Sunday, July 27, 2014
Breaking with Convention: St Aubyn's Bad News
Few if any have written more powerfully and convincingly about an addicts need for a nearly insane attempts to get a fix than Edward St Aubyn in his novel Bad News, a hellish journey through some of through a NY night as the protagonist, Patrick Melrose, a wealthy, aimless, dissolute young Englishman pursues various narcotics and spends a lot of cash and endures incredible agonies just for the fix and the rush. All that said, I find the novel - the 2nd in the Patrick Melrose series - a disappointment so far in that the entire psychology and mental scope of Patrick involves his pursuit of a high - or of oblivion, or death perhaps.

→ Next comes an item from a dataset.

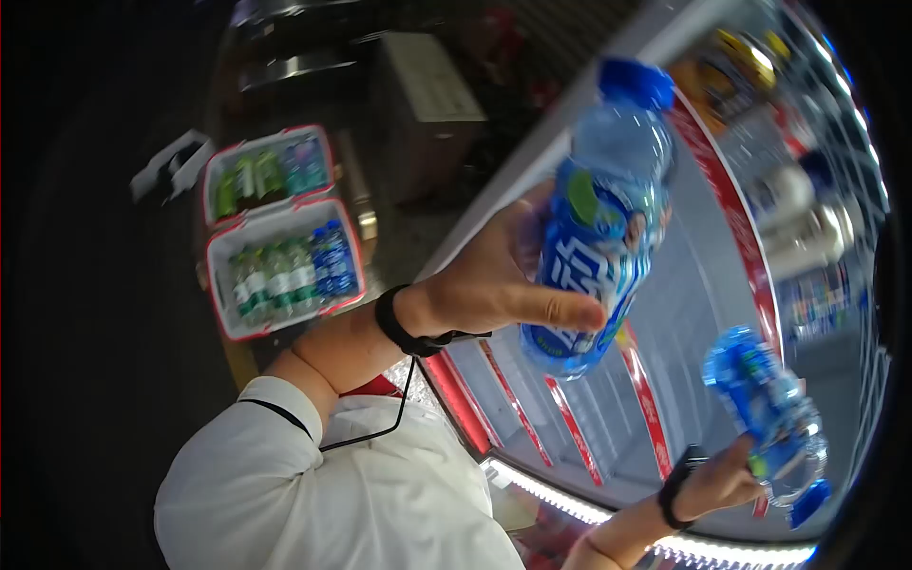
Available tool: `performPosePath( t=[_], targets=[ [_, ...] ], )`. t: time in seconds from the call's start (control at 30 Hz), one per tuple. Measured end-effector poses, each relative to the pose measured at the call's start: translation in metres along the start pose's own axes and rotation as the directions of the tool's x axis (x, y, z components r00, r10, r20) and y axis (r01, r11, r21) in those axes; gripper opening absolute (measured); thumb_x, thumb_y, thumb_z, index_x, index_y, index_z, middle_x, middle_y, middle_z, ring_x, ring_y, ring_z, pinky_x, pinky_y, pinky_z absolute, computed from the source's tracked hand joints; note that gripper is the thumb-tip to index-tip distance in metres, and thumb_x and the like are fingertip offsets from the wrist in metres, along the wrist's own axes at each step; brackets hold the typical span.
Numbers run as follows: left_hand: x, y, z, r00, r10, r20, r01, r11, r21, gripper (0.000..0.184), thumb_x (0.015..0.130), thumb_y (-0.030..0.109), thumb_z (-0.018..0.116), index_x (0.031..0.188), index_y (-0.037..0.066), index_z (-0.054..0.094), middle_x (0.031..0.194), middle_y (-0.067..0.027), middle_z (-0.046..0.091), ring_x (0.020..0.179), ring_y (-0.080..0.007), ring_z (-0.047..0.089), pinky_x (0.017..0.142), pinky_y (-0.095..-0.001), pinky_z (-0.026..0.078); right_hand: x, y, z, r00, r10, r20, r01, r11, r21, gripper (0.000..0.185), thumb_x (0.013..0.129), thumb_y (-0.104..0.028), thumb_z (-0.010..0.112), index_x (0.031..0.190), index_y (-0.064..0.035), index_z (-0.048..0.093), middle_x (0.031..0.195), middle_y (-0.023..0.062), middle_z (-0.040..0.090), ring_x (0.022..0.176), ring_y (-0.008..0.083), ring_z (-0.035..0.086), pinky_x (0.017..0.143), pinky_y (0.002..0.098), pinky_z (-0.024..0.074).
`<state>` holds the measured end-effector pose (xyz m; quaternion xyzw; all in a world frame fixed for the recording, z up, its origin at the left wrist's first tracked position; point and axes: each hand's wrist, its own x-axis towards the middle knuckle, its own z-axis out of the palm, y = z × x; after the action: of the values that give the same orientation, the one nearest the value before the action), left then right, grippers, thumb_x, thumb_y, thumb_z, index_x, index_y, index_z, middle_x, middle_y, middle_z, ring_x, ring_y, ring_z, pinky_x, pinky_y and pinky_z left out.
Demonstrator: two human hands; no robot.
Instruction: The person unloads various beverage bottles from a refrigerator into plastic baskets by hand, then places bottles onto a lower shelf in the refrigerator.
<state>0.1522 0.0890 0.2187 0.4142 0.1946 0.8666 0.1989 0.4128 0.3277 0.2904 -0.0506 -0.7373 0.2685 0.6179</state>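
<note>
My left hand (503, 294) is wrapped round a blue-labelled plastic bottle (598, 228), its thumb across the label. This bottle is tilted, with its blue cap at the top of the view. Lower right, my right hand (722, 480) grips a second blue-labelled bottle (769, 408). That one points cap-down, its blue cap near the bottom right, and it looks slightly blurred. Both bottles are in front of the open refrigerated display case (703, 275), whose shelves have red front strips. Some fingers of both hands are hidden behind the bottles.
At left stands an open red-rimmed cooler (220, 285) with green-labelled and blue-capped bottles; a second one (328, 142) behind it also holds bottles. A pale box (427, 81) stands farther back. Light strips (551, 494) edge the case, and goods (807, 228) fill shelves at far right.
</note>
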Motion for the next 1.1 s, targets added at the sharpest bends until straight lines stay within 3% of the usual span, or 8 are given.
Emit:
performPosePath(
  t=[0.1,0.2,0.33,0.53,0.7,0.83,0.9,1.1],
  targets=[
    [-0.039,0.013,-0.053,0.998,-0.065,-0.027,0.066,0.998,0.022,0.087,0.076,0.007,0.088,0.145,0.003,0.037,0.138,-0.0114,0.056,0.125,-0.0184,0.054,0.109,-0.0368,0.043,-0.048,0.010,0.103,0.938,0.062,0.340,-0.133,0.973,0.190,0.081,0.090,-0.040,0.074,0.148,0.0012,0.035,0.138,0.0259,0.053,0.124,0.0369,0.056,0.109,0.0505,0.0431],
    [-0.098,0.046,-0.099,0.957,-0.068,-0.281,0.151,0.945,0.288,0.090,0.073,0.007,0.090,0.146,0.004,0.037,0.135,-0.0096,0.056,0.125,-0.0190,0.053,0.111,-0.0381,0.041,-0.105,0.032,0.194,0.769,0.343,0.539,-0.504,0.845,0.181,0.085,0.075,-0.001,0.073,0.151,0.0011,0.033,0.142,0.0174,0.050,0.129,0.0283,0.051,0.111,0.0439,0.0403],
    [-0.192,0.087,-0.165,0.754,-0.145,-0.641,0.407,0.869,0.282,0.096,0.071,0.003,0.088,0.150,0.003,0.032,0.134,-0.0087,0.056,0.122,-0.0196,0.056,0.107,-0.0381,0.044,-0.179,0.016,0.320,0.309,0.356,0.882,-0.860,0.501,0.099,0.056,0.083,0.006,0.075,0.131,-0.0027,0.049,0.121,0.0076,0.060,0.108,0.0162,0.059,0.093,0.0316,0.0494],
    [-0.321,0.095,-0.272,0.365,0.022,-0.931,0.610,0.750,0.257,0.079,0.077,0.013,0.087,0.140,-0.002,0.042,0.123,-0.0093,0.061,0.110,-0.0173,0.061,0.097,-0.0331,0.049,-0.354,0.046,0.466,0.017,0.202,0.979,-0.768,0.630,-0.117,0.062,0.079,-0.025,0.086,0.121,0.0016,0.050,0.101,0.0092,0.068,0.086,0.0136,0.062,0.079,0.0294,0.0512],
    [-0.365,0.063,-0.356,0.164,0.020,-0.986,0.711,0.690,0.132,0.074,0.077,0.016,0.087,0.135,-0.004,0.046,0.121,-0.0123,0.061,0.108,-0.0187,0.061,0.093,-0.0331,0.051,-0.425,0.031,0.534,-0.197,0.340,0.920,-0.236,0.894,-0.381,0.078,0.077,-0.054,0.080,0.115,0.0085,0.052,0.097,0.0280,0.069,0.090,0.0398,0.070,0.079,0.0457,0.0540],
    [-0.387,0.025,-0.410,0.193,0.137,-0.972,0.949,0.224,0.220,0.091,0.070,0.037,0.090,0.136,-0.007,0.045,0.129,-0.0235,0.056,0.119,-0.0321,0.056,0.102,-0.0405,0.045,-0.471,0.032,0.561,-0.235,0.434,0.870,-0.003,0.894,-0.447,0.079,0.081,-0.055,0.075,0.120,0.0076,0.047,0.095,0.0298,0.070,0.090,0.0460,0.069,0.079,0.0508,0.0538],
    [-0.381,0.015,-0.416,0.089,0.091,-0.992,0.955,0.277,0.111,0.093,0.071,0.039,0.088,0.138,-0.008,0.043,0.134,-0.0276,0.051,0.125,-0.0378,0.051,0.106,-0.0428,0.042,-0.484,0.035,0.565,-0.219,0.458,0.861,-0.004,0.883,-0.470,0.076,0.082,-0.051,0.075,0.121,0.0077,0.046,0.097,0.0300,0.069,0.091,0.0461,0.068,0.080,0.0506,0.0543],
    [-0.395,-0.006,-0.413,0.191,0.086,-0.978,0.978,0.068,0.197,0.097,0.073,0.029,0.085,0.140,-0.014,0.030,0.137,-0.0334,0.043,0.129,-0.0459,0.045,0.109,-0.0459,0.039,-0.501,0.038,0.547,0.026,0.265,0.964,0.000,0.964,-0.265,0.057,0.087,-0.030,0.071,0.124,0.0068,0.048,0.110,0.0289,0.060,0.102,0.0449,0.063,0.084,0.0488,0.0552]
  ],
)
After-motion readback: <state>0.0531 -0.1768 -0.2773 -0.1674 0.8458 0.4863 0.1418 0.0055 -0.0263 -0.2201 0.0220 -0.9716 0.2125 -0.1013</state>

Compare with the first volume of the series that set up complex relationships and back stories among the set of characters - with the 5-year-old Patrick as the focal point.I was expecting, and am expecting, to see more about the forces that shape his mind and his life - and we see and understand almost none of that here. (He's in NYC to attend to the details following his hated father's sudden death - but other than few vitriolic expressions of his hatred for his father he might as well be anywhere, at any time.) Surprisingly, the standard tropes of British coming-of-age novels are completed elided in this series: we know nothing about Patrick's teenage years (in "public" school, presumably) not about his college years or choice or lack of choice of career - 12 vital years entirely omitted from the scope of the series of novels - not sure why except perhaps it's St Aubyn's attempt to break w/ convention.